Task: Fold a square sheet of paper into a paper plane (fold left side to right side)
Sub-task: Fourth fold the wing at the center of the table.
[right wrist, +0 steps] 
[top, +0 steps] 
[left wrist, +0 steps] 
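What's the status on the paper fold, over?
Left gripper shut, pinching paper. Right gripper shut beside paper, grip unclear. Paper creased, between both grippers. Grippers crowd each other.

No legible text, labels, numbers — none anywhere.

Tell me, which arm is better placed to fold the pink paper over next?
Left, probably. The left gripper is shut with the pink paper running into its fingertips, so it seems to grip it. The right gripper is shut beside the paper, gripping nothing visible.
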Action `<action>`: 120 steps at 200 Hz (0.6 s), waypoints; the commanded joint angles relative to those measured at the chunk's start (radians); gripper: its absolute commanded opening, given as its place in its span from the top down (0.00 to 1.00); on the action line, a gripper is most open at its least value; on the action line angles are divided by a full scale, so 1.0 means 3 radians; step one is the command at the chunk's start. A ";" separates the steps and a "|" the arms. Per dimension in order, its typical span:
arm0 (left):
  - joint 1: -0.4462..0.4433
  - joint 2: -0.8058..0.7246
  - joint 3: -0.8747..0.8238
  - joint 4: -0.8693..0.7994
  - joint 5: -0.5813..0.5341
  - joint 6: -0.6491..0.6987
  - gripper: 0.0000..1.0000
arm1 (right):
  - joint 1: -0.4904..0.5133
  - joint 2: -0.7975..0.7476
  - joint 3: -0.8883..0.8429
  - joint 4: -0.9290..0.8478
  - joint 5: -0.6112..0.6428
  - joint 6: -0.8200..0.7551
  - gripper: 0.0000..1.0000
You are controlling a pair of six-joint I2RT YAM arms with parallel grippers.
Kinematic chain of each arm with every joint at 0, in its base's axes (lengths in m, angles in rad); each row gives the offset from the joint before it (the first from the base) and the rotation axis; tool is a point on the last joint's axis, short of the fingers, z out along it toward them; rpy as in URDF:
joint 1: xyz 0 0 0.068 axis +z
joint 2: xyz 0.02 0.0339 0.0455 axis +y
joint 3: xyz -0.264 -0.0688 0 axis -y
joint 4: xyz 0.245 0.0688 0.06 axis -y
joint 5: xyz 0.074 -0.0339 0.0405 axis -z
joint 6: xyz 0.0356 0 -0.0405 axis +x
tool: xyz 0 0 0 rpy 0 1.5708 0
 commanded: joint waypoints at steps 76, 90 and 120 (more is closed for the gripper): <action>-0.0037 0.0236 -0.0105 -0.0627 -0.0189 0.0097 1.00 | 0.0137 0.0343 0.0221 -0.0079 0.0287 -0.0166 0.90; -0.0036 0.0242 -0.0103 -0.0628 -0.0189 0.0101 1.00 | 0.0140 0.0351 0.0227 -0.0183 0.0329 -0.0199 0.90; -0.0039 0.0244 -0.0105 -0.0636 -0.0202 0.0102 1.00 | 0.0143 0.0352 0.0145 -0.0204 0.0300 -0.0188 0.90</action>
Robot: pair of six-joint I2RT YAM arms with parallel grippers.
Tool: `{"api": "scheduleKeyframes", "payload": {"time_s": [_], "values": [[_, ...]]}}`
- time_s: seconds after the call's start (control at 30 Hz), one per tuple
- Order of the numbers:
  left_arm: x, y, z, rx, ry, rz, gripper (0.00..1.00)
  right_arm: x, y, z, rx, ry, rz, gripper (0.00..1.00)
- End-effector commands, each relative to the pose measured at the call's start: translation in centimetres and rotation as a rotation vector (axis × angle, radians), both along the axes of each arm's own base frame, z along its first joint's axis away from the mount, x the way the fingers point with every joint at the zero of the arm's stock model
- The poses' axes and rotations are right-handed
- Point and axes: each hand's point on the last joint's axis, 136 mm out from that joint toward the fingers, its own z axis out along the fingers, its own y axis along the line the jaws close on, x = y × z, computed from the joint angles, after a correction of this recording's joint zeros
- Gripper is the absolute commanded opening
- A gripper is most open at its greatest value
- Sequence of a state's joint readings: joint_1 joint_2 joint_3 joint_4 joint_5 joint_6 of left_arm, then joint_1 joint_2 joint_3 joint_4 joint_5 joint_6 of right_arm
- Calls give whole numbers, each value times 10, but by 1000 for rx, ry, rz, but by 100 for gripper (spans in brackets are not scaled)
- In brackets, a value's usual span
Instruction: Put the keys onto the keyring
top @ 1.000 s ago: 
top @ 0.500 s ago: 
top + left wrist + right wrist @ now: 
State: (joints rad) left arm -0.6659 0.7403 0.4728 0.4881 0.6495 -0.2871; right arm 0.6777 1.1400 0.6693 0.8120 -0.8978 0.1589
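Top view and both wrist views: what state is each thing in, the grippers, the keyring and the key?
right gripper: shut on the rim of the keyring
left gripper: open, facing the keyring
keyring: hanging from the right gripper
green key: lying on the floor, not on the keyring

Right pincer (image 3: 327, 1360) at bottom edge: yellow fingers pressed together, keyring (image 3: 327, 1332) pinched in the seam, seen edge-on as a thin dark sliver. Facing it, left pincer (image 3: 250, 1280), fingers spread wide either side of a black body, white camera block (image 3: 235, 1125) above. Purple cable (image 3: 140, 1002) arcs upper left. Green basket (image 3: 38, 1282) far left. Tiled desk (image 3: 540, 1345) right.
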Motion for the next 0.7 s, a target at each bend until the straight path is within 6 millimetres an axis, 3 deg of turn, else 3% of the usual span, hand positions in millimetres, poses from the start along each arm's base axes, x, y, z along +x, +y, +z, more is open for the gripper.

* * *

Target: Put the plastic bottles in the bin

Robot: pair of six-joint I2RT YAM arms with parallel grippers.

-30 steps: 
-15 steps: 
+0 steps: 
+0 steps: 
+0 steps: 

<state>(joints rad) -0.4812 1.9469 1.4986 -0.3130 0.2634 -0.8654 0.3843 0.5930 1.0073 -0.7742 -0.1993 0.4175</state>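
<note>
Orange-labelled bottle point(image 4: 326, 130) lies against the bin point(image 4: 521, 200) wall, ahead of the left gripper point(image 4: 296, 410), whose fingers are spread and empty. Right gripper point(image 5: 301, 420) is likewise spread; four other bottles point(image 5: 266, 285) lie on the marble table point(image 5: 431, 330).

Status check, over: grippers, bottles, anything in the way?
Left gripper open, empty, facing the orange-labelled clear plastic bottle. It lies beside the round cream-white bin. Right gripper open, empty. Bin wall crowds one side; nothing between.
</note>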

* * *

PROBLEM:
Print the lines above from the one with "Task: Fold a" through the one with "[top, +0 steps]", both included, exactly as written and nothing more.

TASK OUTPUT:
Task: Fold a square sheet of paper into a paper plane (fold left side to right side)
Sub-task: Fourth fold the wing at the center of the table.
[right wrist, +0 steps] 
[top, +0 steps] 

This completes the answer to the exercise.